Input material Block Start

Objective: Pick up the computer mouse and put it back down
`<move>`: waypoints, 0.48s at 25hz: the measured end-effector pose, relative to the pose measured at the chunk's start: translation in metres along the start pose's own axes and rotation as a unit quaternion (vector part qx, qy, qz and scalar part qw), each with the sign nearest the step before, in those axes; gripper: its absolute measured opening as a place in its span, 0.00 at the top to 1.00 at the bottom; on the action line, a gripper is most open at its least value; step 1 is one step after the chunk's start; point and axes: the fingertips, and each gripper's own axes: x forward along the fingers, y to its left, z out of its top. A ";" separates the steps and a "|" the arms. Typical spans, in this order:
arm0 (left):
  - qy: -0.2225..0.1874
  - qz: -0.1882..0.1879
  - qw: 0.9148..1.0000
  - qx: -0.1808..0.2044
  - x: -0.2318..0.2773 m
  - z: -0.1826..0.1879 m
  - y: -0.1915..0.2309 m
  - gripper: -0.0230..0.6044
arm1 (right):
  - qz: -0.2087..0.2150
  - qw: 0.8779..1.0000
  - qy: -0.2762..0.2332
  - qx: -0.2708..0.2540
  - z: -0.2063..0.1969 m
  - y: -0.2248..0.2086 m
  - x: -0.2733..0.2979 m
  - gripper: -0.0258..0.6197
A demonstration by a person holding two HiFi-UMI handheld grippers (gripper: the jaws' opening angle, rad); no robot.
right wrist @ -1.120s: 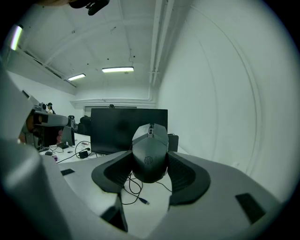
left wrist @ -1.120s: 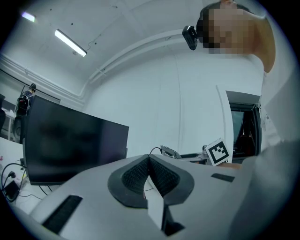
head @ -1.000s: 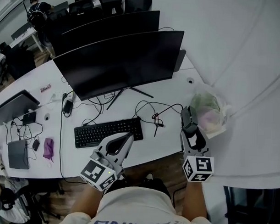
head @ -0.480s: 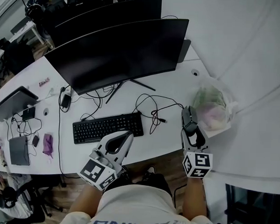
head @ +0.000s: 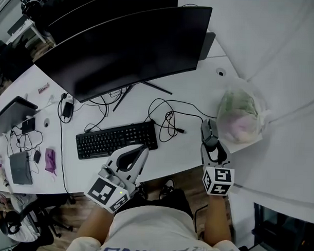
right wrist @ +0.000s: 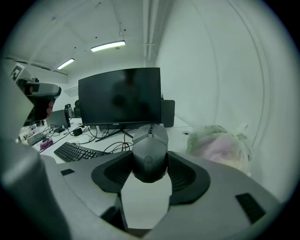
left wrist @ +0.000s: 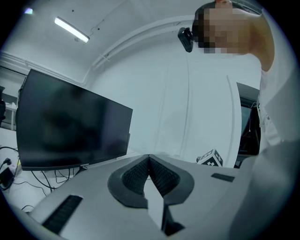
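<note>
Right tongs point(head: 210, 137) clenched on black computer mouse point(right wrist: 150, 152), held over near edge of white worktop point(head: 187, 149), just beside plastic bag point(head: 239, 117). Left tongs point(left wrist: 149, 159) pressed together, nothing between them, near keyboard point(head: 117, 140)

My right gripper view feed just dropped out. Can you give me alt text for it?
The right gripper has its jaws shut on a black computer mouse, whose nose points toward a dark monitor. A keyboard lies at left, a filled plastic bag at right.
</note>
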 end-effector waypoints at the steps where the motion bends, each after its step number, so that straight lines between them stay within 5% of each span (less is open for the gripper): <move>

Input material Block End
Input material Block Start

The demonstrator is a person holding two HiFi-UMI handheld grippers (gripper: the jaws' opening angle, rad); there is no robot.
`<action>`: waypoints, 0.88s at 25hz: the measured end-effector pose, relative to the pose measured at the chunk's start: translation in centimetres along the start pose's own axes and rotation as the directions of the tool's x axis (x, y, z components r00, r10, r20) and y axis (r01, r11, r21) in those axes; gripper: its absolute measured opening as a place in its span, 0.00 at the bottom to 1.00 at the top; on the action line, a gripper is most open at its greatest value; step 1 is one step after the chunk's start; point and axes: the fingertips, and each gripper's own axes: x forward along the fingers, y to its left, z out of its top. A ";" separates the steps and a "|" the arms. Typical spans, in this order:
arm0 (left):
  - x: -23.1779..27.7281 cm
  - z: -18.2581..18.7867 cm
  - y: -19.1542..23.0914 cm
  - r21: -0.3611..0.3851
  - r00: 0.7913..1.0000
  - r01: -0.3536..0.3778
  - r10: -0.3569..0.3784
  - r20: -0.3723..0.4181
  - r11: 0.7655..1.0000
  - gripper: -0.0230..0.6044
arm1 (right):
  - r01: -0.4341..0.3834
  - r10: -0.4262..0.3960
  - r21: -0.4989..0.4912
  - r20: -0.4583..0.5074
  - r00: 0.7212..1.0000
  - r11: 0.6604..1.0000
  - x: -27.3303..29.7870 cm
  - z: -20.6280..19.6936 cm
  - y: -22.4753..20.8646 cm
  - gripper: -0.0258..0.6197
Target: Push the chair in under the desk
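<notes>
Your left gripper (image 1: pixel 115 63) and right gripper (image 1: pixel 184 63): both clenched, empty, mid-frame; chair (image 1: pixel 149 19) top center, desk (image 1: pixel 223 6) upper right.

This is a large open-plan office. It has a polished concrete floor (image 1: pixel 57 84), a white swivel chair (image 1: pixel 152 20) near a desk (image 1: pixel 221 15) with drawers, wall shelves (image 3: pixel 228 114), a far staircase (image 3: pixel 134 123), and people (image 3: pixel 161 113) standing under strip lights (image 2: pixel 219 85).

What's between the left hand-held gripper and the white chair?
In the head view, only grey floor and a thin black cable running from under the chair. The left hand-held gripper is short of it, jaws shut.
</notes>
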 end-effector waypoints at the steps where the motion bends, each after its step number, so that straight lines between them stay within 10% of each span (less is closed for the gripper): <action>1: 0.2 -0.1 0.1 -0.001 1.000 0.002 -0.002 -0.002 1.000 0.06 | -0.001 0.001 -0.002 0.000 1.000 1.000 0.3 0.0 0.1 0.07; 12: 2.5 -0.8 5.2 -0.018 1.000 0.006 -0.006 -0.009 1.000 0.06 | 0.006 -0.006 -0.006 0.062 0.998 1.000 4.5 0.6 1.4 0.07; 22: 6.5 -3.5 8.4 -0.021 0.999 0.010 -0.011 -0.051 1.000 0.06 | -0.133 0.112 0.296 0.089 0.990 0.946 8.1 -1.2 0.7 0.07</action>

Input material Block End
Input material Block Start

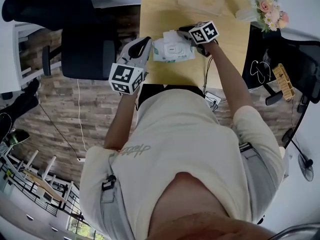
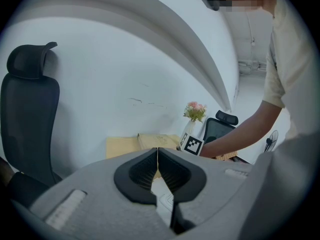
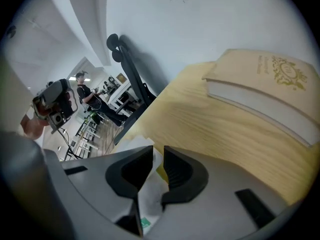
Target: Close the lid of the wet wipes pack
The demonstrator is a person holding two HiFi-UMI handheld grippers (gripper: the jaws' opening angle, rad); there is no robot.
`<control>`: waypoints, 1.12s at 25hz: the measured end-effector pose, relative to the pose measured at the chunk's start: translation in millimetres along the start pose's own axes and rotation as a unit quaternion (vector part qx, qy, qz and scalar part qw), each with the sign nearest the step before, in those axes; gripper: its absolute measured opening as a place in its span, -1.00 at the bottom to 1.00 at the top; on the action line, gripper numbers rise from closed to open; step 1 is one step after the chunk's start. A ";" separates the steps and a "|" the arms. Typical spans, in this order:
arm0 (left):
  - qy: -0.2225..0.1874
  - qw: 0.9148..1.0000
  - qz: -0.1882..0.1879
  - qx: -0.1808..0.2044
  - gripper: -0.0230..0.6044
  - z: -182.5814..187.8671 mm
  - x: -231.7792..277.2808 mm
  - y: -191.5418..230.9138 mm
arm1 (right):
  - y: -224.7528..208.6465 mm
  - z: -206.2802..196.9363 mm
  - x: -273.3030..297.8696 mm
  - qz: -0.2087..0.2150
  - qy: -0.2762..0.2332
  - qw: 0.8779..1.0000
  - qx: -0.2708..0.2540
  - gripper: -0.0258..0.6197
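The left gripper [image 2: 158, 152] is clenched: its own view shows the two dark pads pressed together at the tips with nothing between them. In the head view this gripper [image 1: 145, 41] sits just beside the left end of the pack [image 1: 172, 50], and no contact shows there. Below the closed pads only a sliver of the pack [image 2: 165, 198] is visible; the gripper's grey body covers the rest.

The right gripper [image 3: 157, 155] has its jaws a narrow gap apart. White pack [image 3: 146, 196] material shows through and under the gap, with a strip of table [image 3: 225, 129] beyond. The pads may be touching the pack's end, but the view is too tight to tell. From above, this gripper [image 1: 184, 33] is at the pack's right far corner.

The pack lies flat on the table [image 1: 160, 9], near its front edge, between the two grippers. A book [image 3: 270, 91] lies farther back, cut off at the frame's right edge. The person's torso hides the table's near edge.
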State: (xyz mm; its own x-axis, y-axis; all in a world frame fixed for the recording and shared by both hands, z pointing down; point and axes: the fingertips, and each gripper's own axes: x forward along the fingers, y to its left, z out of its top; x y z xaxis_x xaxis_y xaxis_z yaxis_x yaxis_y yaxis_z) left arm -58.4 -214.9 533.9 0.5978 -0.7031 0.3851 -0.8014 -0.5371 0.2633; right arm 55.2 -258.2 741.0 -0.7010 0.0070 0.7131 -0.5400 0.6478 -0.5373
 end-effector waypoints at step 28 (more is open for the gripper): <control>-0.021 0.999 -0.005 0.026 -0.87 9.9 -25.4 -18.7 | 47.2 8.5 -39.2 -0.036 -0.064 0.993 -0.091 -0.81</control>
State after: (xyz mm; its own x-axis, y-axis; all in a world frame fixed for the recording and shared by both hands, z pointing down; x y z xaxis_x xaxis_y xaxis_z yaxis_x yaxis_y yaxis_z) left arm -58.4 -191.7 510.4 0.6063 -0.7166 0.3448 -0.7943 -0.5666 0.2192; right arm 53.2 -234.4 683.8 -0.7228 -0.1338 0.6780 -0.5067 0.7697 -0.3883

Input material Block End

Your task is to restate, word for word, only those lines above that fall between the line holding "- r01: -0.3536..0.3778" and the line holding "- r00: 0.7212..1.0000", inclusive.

  - r01: -0.3536..0.3778
  - r10: -0.3569..0.3784
  - r20: -0.3723..0.4181
  - r11: 0.7655..1.0000
  - gripper: -0.0230..0.6044
arm1 (right):
  - r01: -0.4341..0.3834
  - r10: -0.4262..0.3960
  - r21: -0.4989..0.4912
  - r20: -0.4583..0.5074
  - r00: 0.7212..1.0000

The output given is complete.